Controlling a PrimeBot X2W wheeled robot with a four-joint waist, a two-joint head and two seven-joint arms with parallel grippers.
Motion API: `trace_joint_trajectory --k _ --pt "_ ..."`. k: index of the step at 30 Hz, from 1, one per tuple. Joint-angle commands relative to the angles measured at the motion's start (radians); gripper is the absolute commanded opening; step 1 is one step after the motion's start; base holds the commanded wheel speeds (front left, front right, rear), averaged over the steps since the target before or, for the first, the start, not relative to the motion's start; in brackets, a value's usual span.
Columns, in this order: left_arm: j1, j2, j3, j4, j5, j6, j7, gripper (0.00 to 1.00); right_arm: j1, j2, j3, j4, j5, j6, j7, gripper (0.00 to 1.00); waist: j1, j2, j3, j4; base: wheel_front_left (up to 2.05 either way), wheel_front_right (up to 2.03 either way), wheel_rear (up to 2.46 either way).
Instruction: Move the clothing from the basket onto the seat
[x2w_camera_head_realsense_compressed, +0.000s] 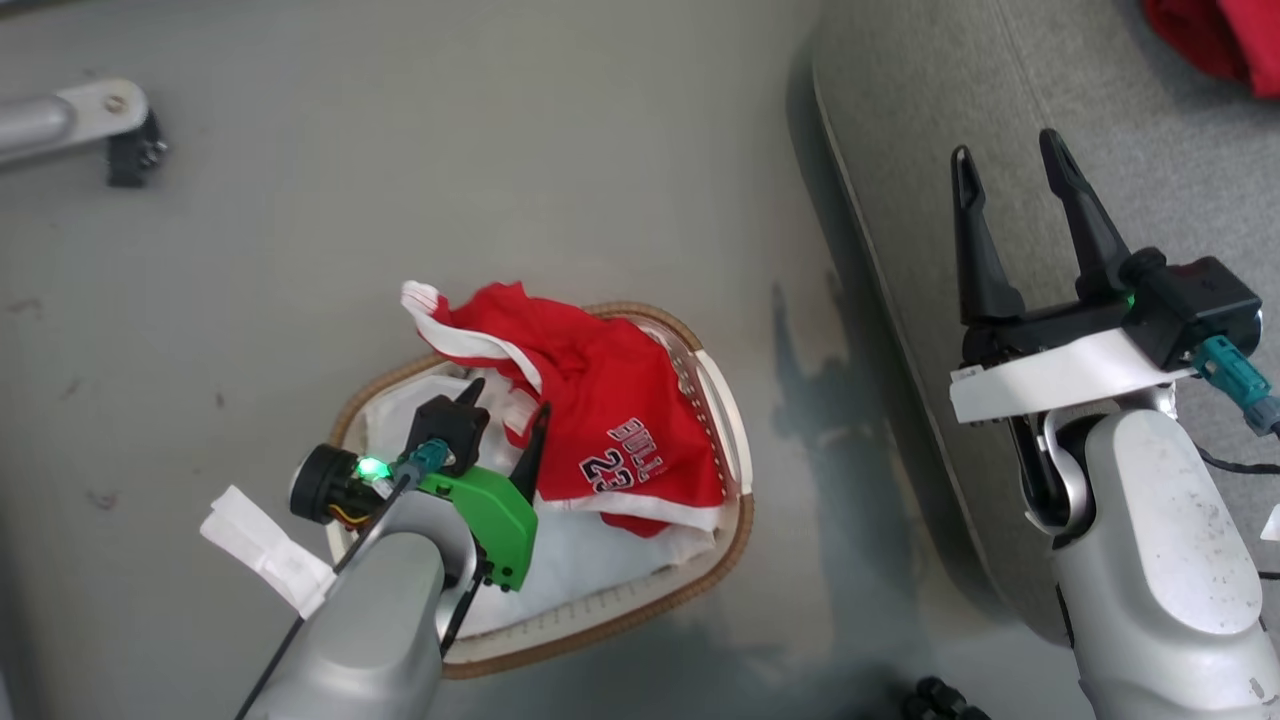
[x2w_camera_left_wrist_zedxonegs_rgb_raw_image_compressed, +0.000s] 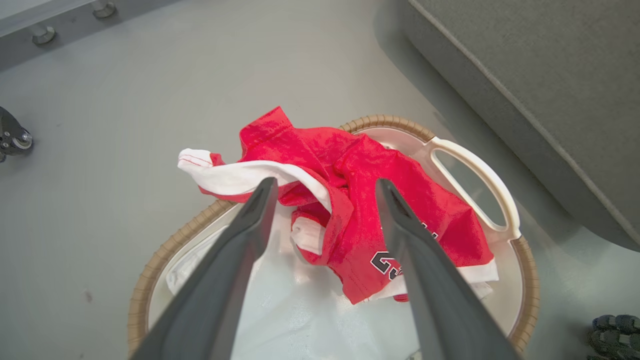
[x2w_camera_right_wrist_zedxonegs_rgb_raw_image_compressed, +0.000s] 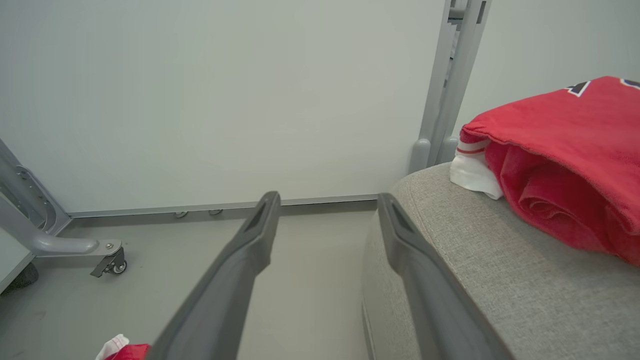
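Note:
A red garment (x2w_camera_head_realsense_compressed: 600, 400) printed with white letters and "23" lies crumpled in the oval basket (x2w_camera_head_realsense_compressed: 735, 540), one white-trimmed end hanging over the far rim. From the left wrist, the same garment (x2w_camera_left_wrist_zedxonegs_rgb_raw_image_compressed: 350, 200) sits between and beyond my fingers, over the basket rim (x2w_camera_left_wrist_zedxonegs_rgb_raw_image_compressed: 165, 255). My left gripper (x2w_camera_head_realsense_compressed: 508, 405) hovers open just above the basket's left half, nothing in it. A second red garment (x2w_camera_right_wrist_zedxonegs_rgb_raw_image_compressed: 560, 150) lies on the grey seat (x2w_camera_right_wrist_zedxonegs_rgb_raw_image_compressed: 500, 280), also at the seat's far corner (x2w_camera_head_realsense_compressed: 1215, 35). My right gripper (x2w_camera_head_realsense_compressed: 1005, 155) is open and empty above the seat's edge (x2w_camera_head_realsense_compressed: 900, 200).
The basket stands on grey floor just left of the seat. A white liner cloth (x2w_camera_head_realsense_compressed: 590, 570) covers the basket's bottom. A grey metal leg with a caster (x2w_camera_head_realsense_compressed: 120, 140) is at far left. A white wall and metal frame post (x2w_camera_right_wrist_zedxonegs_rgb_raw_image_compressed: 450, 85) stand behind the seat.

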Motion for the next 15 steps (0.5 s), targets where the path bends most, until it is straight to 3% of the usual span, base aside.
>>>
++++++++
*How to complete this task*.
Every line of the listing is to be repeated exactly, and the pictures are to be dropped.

*Output below*.
Controlling a PrimeBot X2W wheeled robot with a four-joint waist, a two-joint head and two seven-joint arms with parallel grippers.
Motion API: `trace_joint_trajectory --k _ --pt "_ ..."`. k: index of the step at 30 Hz, from 1, one per tuple. Joint-angle commands relative to the angles measured at the motion's start (radians); gripper is the absolute commanded opening; step 1 is one step after the motion's start; base holds the commanded wheel speeds (front left, front right, rear), averaged over the steps since the target before or, for the first, the start, not relative to the motion's start; in brackets, a value's usual span.
Columns, in this order: left_arm: j1, j2, j3, j4, j5, j6, j7, gripper (0.00 to 1.00); right_arm: j1, j2, j3, j4, j5, j6, j7, gripper (0.00 to 1.00); waist: j1, j2, j3, j4; base: wheel_front_left (up to 2.05 either way), wheel_front_right (up to 2.03 either way), wheel_rear (up to 2.46 either way).
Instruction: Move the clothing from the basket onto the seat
[x2w_camera_head_realsense_compressed, +0.000s] 
[x2w_camera_left_wrist_zedxonegs_rgb_raw_image_compressed, +0.000s] 
[x2w_camera_right_wrist_zedxonegs_rgb_raw_image_compressed, +0.000s] 
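Note:
A red garment (x2w_camera_head_realsense_compressed: 600, 400) printed with white letters and "23" lies crumpled in the oval basket (x2w_camera_head_realsense_compressed: 735, 540), one white-trimmed end hanging over the far rim. From the left wrist, the same garment (x2w_camera_left_wrist_zedxonegs_rgb_raw_image_compressed: 350, 200) sits between and beyond my fingers, over the basket rim (x2w_camera_left_wrist_zedxonegs_rgb_raw_image_compressed: 165, 255). My left gripper (x2w_camera_head_realsense_compressed: 508, 405) hovers open just above the basket's left half, nothing in it. A second red garment (x2w_camera_right_wrist_zedxonegs_rgb_raw_image_compressed: 560, 150) lies on the grey seat (x2w_camera_right_wrist_zedxonegs_rgb_raw_image_compressed: 500, 280), also at the seat's far corner (x2w_camera_head_realsense_compressed: 1215, 35). My right gripper (x2w_camera_head_realsense_compressed: 1005, 155) is open and empty above the seat's edge (x2w_camera_head_realsense_compressed: 900, 200).
The basket stands on grey floor just left of the seat. A white liner cloth (x2w_camera_head_realsense_compressed: 590, 570) covers the basket's bottom. A grey metal leg with a caster (x2w_camera_head_realsense_compressed: 120, 140) is at far left. A white wall and metal frame post (x2w_camera_right_wrist_zedxonegs_rgb_raw_image_compressed: 450, 85) stand behind the seat.
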
Motion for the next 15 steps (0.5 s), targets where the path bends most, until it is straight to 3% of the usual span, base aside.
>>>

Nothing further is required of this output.